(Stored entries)
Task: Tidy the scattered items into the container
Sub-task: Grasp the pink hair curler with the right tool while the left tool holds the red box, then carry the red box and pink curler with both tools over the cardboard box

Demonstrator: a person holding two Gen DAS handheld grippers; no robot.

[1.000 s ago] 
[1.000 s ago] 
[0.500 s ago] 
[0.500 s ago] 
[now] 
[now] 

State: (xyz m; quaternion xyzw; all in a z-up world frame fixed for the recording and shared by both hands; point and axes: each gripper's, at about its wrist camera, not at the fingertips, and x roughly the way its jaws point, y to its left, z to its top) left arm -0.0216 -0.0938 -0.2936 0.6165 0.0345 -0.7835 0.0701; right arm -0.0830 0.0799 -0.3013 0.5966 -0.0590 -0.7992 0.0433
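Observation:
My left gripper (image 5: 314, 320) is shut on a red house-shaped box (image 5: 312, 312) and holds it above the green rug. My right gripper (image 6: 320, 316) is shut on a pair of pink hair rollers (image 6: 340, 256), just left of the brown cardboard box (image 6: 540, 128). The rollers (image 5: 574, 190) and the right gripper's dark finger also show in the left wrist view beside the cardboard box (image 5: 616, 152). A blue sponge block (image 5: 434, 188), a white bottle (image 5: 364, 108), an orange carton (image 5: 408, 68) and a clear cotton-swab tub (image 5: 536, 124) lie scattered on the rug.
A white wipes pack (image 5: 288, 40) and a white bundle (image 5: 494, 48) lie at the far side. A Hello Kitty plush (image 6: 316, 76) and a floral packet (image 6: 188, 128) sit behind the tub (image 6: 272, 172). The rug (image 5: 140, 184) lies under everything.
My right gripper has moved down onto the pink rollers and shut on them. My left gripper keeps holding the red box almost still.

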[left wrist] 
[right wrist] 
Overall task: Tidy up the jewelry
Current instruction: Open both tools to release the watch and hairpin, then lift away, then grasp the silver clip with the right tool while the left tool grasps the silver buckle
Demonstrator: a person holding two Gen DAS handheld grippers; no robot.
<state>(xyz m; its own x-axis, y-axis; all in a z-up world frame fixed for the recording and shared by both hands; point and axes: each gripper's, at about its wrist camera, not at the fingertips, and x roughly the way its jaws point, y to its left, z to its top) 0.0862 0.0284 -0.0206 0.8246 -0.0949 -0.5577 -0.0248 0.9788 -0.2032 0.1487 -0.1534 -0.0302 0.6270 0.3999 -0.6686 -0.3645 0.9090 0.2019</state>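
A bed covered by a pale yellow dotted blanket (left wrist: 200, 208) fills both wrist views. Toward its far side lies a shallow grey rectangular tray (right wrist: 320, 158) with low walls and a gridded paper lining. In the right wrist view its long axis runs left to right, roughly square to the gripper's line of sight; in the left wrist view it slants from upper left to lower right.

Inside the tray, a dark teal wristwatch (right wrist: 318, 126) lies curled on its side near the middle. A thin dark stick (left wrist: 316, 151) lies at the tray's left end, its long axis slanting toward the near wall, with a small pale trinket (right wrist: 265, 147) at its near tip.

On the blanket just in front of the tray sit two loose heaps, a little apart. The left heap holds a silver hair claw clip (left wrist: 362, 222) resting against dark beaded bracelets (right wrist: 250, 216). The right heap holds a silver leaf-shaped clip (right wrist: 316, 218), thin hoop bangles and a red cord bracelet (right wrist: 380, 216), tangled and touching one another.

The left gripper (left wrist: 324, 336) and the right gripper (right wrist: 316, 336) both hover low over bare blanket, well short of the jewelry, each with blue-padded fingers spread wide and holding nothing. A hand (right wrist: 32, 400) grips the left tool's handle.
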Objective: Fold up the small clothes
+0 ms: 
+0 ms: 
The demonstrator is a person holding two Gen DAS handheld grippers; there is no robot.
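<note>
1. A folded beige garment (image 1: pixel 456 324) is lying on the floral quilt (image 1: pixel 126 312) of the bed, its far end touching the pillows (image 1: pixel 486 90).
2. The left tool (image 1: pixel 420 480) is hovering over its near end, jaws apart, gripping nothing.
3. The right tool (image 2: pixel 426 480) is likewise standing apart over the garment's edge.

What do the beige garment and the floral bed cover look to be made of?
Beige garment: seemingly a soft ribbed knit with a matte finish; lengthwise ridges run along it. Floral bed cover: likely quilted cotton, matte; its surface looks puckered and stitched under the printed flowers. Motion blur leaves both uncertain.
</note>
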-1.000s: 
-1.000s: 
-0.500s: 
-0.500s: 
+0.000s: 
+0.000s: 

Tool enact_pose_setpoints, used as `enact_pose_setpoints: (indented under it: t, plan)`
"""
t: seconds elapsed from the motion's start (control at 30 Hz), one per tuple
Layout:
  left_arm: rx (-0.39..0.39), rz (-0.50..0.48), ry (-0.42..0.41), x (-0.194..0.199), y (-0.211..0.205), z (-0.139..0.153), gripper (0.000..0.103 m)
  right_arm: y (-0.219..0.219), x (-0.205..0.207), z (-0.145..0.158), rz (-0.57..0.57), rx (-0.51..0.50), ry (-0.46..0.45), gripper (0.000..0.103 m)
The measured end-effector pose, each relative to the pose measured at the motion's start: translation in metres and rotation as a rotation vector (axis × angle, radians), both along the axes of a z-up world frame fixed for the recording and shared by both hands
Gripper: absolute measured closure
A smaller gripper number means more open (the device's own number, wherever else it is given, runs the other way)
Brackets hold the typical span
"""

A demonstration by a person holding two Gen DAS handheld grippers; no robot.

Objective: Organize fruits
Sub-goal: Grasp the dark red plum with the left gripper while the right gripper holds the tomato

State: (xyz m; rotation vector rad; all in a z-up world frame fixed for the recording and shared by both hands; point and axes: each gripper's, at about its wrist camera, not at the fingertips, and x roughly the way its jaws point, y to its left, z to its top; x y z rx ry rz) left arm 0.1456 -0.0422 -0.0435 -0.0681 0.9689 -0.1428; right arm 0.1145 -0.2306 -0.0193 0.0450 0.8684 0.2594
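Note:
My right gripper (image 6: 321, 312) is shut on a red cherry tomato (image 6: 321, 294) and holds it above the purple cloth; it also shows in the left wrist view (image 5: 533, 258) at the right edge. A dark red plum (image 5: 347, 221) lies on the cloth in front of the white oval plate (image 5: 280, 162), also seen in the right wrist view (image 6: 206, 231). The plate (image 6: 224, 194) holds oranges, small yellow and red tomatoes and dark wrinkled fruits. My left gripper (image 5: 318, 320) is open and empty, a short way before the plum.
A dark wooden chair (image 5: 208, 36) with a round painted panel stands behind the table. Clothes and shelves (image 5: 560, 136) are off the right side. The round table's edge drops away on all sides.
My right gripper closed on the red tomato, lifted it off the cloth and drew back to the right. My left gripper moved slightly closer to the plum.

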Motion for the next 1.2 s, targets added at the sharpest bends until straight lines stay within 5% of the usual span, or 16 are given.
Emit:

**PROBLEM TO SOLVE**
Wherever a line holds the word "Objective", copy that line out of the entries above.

**ANSWER BOX**
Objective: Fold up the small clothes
Objective: Organize fruits

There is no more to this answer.